Please welcome guest author Ed Englander – Ed Englander is a partner in Englander, Leggett & Chicoine, P.C., a Boston law firm with particular expertise in land use and real estate issues.
In today’s competitive real estate market, buyers are writing heart-warming letters to sellers about why they would be the best owners for the treasured family homestead. Sellers with a handful of competitive offers are often making decisions based on their interactions with the prospective buyers. Emotions are trumping the fact that selling a home is a sophisticated legal transaction and should be treated as such.
Much as they may like to get to know the buyers of their treasured family homestead, sellers should keep their distance. Friendly banter between buyer and seller could result in legal headaches down the road for the sellers.
Sample Legal Case
I recently defended the seller in this case:
In 2006, the Fowlers (a fictitious name) put their home of 35 years on the market. The history of the Fowlers’ connection to this land dated back to the 1930s, when Mr. Fowler’s father purchased a farm. Mr. Fowler had been raised on the farm, portions of which had been used for various activities over the years including a pig farm and a town dump from 1955 to 1978. In the late 1960s, Mr. Fowler’s father carved out a roadside house lot from the farm and deeded it to his son. Mr. Fowler built a home for his family on the lot.
While this home was on the market, the Fowlers felt it was important to be present for every showing to keep their dogs under control. During one of the showings, a prospective buyer chatted with Mr. Fowler while he was minding his dogs in the breezeway. The potential buyer asked, “What was all that land?” Mr. Fowler answered by pointing out the old farm house where he had grown up and told the buyer that the property used to be his father’s pig farm. Mr. Fowler never mentioned that part of the property had been used as the town dump from 1955 to 1978.
The potential buyer subsequently purchased the property in August 2006. The Fowlers moved on to Florida. The buyers sued the sellers in 2008, in Massachusetts, for claims of fraud, intentional infliction of emotional distress and civil conspiracy — all because Mr. Fowler shot the breeze in the breezeway and he failed to disclose the adjacent farm had been used as a town dump in the course of the conversation.
The sellers had no choice but defend the lawsuit which, after five years of discovery and motions, went to a jury trial in the Norfolk Superior Court. After five days of trial and two days of deliberation, the jury returned a verdict for the Fowlers because the buyers did not reasonably rely on the conversation in the breezeway.
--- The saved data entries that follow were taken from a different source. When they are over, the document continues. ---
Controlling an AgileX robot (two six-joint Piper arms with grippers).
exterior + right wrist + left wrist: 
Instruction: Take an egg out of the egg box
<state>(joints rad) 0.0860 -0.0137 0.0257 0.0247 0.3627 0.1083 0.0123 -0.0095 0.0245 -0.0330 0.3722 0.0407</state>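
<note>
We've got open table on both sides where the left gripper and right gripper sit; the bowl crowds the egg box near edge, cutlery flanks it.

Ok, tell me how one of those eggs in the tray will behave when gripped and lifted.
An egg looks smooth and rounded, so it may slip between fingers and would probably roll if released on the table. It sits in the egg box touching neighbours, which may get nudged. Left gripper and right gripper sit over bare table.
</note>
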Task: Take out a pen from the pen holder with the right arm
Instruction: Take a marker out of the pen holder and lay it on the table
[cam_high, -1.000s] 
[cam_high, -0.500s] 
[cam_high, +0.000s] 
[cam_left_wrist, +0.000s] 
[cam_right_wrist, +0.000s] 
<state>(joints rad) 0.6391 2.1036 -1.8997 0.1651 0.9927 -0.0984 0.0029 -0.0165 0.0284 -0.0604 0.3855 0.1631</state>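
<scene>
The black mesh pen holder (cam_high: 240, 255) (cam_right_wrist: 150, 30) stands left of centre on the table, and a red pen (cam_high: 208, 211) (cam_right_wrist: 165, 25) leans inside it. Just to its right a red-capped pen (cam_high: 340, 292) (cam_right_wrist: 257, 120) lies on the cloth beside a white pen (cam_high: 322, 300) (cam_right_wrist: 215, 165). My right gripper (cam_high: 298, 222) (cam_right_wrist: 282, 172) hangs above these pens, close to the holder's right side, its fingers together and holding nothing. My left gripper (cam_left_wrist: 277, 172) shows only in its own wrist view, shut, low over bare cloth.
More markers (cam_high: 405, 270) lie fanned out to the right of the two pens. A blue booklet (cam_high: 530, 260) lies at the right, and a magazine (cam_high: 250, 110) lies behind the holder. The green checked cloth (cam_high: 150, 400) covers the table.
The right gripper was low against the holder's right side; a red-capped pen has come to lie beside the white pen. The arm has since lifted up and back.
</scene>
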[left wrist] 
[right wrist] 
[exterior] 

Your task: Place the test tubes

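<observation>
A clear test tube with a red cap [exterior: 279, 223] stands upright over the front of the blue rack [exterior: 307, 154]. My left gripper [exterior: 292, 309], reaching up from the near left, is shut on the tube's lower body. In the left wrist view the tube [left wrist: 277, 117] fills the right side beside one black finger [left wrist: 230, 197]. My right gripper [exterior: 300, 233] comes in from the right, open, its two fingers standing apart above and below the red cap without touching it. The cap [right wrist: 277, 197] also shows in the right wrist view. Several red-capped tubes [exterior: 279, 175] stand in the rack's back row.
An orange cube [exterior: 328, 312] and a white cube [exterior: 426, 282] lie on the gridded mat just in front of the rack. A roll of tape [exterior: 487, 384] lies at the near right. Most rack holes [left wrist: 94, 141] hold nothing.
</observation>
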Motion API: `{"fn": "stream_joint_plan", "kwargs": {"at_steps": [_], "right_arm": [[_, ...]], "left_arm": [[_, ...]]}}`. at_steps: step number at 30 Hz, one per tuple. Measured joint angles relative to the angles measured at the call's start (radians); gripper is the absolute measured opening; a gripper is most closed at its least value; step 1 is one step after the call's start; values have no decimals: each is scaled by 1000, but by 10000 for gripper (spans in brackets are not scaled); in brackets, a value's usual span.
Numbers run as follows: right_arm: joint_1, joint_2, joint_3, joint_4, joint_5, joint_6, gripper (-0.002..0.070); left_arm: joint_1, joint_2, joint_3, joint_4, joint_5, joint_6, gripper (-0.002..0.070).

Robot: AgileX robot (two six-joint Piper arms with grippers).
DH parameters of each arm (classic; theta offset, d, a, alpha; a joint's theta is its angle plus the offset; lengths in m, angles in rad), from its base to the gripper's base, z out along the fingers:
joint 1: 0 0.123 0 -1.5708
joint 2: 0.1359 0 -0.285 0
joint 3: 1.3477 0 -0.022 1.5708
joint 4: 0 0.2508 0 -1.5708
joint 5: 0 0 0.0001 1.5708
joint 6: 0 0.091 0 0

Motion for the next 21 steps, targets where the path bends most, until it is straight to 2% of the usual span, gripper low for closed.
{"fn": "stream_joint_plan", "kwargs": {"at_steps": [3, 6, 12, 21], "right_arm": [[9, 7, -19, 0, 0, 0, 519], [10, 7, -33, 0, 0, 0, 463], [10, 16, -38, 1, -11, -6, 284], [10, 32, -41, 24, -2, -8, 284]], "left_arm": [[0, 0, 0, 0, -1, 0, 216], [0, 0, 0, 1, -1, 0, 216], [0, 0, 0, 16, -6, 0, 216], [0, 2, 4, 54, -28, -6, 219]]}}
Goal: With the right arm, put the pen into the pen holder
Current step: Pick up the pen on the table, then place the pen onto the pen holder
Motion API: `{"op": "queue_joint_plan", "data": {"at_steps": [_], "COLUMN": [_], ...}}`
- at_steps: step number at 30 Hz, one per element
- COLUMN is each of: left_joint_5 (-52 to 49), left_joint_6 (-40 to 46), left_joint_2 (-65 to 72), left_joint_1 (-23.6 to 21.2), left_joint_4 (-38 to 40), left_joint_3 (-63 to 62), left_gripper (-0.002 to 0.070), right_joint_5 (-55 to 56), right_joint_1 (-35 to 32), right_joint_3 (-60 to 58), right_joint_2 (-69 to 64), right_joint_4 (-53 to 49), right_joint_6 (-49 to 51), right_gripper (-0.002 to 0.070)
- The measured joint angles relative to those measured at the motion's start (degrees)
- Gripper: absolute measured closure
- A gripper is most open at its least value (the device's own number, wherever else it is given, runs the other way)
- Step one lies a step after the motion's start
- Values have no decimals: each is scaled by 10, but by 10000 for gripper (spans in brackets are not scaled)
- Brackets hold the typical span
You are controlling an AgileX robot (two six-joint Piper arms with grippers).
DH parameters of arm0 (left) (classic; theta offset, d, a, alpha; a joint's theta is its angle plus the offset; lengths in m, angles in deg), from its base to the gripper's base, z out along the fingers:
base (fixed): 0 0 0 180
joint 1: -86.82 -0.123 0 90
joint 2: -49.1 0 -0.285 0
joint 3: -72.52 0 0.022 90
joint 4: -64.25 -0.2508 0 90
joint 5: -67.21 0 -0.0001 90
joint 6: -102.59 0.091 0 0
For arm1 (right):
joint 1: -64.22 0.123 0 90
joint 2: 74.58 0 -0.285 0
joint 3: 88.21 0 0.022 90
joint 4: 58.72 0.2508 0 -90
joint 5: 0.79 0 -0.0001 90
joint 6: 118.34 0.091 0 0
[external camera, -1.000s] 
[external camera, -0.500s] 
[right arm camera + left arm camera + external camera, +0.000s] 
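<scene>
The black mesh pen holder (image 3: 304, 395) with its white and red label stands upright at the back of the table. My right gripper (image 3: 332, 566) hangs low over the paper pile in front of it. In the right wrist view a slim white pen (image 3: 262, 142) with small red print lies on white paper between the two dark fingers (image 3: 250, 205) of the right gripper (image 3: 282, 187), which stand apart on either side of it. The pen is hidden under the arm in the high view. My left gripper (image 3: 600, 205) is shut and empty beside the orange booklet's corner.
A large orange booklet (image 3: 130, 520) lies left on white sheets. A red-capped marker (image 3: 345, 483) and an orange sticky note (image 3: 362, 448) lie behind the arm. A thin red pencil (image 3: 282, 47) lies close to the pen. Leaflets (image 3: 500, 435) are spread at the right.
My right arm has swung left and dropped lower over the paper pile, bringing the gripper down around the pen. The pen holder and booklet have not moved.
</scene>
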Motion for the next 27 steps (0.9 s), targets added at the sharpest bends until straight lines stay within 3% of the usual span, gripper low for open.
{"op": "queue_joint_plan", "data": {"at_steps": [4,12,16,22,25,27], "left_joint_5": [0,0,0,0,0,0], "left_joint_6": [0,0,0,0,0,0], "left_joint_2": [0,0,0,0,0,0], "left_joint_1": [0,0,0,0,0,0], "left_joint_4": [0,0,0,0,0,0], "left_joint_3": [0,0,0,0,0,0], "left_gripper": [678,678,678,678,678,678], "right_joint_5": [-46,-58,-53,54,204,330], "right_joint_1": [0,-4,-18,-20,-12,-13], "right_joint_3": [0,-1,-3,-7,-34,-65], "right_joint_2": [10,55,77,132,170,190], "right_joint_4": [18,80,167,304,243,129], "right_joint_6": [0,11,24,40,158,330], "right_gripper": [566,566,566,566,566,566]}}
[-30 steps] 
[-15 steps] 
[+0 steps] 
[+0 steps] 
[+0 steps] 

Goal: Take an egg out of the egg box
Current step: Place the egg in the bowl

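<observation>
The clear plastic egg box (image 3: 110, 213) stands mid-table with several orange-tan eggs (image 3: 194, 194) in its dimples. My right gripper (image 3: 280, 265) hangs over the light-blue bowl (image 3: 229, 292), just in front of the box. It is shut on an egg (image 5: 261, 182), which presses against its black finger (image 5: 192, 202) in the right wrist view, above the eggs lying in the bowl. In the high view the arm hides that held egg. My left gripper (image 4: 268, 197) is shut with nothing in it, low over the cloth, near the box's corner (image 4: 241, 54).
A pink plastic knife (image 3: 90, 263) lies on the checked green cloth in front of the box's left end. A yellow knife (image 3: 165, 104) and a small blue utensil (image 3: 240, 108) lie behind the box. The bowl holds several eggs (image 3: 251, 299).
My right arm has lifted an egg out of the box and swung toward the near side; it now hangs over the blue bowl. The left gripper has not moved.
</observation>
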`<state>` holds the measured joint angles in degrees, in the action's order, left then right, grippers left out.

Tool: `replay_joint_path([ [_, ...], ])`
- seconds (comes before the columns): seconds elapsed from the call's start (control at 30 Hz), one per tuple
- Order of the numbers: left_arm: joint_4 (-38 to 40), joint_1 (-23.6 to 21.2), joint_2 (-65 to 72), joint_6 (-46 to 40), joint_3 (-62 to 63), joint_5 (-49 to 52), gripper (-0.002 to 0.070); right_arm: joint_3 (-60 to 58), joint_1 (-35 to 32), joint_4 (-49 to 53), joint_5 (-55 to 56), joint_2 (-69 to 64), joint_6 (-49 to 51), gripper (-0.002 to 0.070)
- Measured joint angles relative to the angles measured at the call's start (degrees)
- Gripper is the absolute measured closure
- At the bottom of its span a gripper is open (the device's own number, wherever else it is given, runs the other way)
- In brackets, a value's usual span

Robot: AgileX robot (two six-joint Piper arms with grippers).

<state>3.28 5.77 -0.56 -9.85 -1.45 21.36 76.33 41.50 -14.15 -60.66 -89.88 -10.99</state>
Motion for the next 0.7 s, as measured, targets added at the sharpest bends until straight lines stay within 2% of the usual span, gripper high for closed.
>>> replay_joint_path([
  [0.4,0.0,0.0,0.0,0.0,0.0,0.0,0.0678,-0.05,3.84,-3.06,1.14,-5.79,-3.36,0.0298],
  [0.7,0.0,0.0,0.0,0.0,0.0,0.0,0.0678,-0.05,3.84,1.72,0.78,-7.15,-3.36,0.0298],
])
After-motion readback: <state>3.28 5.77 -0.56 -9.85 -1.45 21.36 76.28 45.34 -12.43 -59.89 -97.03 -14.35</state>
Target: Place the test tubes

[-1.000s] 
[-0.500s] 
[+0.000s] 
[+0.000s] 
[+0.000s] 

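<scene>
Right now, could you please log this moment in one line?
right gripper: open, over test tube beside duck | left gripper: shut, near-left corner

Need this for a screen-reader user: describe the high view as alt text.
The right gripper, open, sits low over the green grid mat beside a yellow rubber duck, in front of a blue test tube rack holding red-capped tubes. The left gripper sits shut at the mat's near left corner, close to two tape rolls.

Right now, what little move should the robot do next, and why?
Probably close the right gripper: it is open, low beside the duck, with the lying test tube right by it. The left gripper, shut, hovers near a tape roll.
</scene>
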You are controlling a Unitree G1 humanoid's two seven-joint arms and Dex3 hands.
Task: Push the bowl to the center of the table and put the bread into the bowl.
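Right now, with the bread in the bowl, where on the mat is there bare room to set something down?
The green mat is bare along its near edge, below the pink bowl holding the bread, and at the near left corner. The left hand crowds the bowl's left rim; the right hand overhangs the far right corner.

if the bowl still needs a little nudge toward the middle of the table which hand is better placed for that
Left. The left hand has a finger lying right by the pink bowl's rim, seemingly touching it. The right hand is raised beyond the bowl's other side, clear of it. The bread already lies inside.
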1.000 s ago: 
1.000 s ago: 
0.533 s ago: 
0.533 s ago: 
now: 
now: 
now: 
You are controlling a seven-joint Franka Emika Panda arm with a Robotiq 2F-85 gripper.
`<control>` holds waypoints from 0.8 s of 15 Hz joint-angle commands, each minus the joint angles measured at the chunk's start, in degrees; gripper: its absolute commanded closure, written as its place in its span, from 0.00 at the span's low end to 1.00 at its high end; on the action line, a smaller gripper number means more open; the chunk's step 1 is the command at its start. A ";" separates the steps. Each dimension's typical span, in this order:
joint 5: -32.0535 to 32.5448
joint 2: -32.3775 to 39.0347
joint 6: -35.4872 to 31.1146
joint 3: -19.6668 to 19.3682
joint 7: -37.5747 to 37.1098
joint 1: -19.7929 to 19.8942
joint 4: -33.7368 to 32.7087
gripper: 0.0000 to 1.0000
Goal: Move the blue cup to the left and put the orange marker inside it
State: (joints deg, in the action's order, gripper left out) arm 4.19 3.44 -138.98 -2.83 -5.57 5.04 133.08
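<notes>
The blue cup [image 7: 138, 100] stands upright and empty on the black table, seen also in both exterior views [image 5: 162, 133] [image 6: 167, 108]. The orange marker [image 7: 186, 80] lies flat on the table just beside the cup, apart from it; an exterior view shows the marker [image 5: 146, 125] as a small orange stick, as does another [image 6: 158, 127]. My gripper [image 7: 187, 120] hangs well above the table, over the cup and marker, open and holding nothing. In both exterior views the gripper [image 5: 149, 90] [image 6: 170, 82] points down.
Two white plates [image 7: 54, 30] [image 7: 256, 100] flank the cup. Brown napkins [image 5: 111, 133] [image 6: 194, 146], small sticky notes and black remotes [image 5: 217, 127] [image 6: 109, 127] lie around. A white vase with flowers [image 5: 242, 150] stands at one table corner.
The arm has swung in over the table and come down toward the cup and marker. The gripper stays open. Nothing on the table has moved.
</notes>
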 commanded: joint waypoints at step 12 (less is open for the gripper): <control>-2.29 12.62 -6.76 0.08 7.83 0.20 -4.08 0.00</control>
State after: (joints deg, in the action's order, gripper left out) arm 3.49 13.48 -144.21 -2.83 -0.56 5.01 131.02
Simple Steps to Reduce Seller Liability
Loose lips really can sink ships in real estate transactions. The best way to minimize seller liability is to keep the buyer/seller relationship as formal and separate as possible. I recommend that:
- Buyers and sellers never meet in person;
- Buyers should be informed by the seller’s real estate broker if the buyer has a question they deem important. The question should be asked in writing and the seller should answer in writing; and
- Attorneys for sellers should add a clause to the purchase and sale agreements that states “any questions the buyer(s) have deemed important have been asked in writing and the seller(s) have answered those questions in writing, and attached are copies of the questions and answers.” If the buyer(s) have asked no questions then the purchase and sale agreement should state “The buyer(s) have asked no questions.”